Local replication of JEV occurs at the site of mosquito bite, which is followed by lymphatic or haematogenous spread18. Replication of JEV beyond the primary site leads to secondary viraemia which can result in CNS involvement. In most patients, primary viraemia is terminated by a macrophage response and subsequently by the development of antibodies. JEV infects the endothelial cells of the capillaries of the brain and crosses the blood brain barrier19. Following intracerebral inoculation, the virus may propagate through intracellular or extracellular spaces to lodge into the different areas of central nervous system depending on their tropism. Ogata et al11 demonstrated age dependent neurotropism in a rat model of JE. They reported that JEV antigen started declining in 14 days old rats and was undetectable in any region in 17 days old rats. In thalamus it was undetectable in 14 days old; striatum and brain stem in 17 days old and cerebral cortex in 14 days old rats11. Several studies have detected latent JEV in the mosquitoes using real-time PCR20 and in the serum of humans, pigs and mice2122. Studies have been conducted for detection of JEV in human samples by real-time RT-PCR assay23, and for detection of WNV and other flaviviruses of the JEV antigenic complex in different wild bird species24. Differential expression of various receptors in different regions of the brain with reference to age could be responsible for difference in JEV RNA copies in different brain regions; however, this has not been investigated in earlier studies. Using immunohistochemistry in autopsy specimen, the highest concentration of antigen was demonstrated in thalamus and brain stem25. These observations are in agreement with the present study. In a study on 56 JE patients, MRI revealed thalamic involvement in 83 per cent, basal ganglia in 46 per cent, mid brain in 35 per cent and cerebral cortex in 23 per cent12. Similar distributions have also been reported in Eastern equine encephalitis, revealing thalamic and basal ganglia involvement in 71 per cent, brain stem in 43 per cent and cortex in 36 per cent patients26.

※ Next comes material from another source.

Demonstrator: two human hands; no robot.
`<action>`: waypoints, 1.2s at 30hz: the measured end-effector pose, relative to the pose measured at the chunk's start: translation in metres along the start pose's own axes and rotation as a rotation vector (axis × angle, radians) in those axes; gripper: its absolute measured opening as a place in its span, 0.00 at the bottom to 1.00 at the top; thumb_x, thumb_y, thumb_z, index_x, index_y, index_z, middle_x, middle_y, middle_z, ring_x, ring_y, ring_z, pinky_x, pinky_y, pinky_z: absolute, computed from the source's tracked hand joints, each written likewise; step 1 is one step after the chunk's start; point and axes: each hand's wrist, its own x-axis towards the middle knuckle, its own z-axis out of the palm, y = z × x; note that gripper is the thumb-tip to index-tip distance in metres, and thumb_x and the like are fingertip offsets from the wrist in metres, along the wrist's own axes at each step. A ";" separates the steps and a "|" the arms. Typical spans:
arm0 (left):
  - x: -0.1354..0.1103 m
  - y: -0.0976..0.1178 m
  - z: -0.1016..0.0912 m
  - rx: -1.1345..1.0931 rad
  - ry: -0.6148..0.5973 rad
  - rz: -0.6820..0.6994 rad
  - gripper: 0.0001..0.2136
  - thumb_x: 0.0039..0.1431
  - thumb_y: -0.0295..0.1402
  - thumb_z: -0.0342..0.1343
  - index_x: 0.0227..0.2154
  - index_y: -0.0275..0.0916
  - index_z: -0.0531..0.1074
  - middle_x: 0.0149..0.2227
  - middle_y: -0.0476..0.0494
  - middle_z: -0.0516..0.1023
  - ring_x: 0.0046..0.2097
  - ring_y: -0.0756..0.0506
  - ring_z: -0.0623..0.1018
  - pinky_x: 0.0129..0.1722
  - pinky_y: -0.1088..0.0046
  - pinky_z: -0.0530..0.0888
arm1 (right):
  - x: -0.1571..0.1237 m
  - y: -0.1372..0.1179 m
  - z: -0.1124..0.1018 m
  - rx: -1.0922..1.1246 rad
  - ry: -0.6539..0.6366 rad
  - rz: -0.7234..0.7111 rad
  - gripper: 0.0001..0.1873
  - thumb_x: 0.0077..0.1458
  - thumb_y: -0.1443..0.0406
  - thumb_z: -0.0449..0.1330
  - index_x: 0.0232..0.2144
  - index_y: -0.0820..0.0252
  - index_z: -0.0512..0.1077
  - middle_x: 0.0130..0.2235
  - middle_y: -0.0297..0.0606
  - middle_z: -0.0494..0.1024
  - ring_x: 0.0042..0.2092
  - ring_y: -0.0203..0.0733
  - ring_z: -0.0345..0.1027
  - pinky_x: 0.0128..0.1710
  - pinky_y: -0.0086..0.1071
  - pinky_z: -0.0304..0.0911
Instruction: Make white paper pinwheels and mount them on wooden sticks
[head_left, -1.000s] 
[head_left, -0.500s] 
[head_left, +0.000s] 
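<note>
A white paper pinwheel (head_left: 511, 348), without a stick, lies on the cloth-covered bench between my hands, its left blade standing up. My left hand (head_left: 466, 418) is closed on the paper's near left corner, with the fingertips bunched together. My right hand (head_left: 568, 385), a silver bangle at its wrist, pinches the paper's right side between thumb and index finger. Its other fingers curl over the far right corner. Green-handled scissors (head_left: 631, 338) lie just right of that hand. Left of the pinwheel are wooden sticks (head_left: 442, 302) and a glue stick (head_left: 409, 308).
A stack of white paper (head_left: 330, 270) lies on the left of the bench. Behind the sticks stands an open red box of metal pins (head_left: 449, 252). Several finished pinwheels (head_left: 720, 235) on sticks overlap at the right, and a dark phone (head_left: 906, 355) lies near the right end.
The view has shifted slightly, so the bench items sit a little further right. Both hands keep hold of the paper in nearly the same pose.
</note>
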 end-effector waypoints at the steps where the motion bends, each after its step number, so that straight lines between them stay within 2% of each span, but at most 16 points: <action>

In this study, the JEV RNA copies were detected on day 3 post-inoculation, highest concentration recorded on day 6, and thereafter progressively declined and were undetectable on day 20. In another study on 12 days old rats, the distribution of JEV was shown in caudate, putamen, substantia nigra, thalamus and amygdaloid nuclei on day 3 post-inoculation using immunohistochemistry11. We observed similar findings using real-time PCR assay. The decline in JEV RNA copies may be due to associated immune response and neutralizing antibodies. Early host defence against JEV infections is mediated by phagocytic cells, followed by a complex mechanism involving B and T effector cells2728. Motor deficit was more marked on day 6 post-inoculation compared to day 3 in JEV infected rats; however, no significant improvement was observed over the time. In spite of significant reduction in viral load, lack of significant improvement in motor deficit after day 6 post-inoculation may be due to JEV induced neuronal damage. We have earlier reported free radicals generation by neurons in JE rat model. Overproduction of free radicals was observed in acute phase of disease which leads to neuronal damage and abnormal postural reflexes29. Neuronal damage, inflammation, perivascular cuffing and glial nodule have also been reported in histopathological studies in animal and autopsy studies in humans30. Reduction in JEV RNA copies in later phase of the disease corresponds well with our previous findings showing significant decrease in free radicals generation at the later stage of the disease29. We have earlier reported high affinity of JEV to thalamus, mid brain, striatum and cerebral cortex using immunohistochemical and histological techniques31. Cellular infiltration, perivascular cuffing, meningeal disruption, neuronal damage, neuronal shrinkage, and plaque formation were observed in rats from 10 post-inoculation.

In conclusion, thalamus and mid brain were found to be the most affected brain areas after JEV inoculation, indicating region specific affinity of JEV to the brain.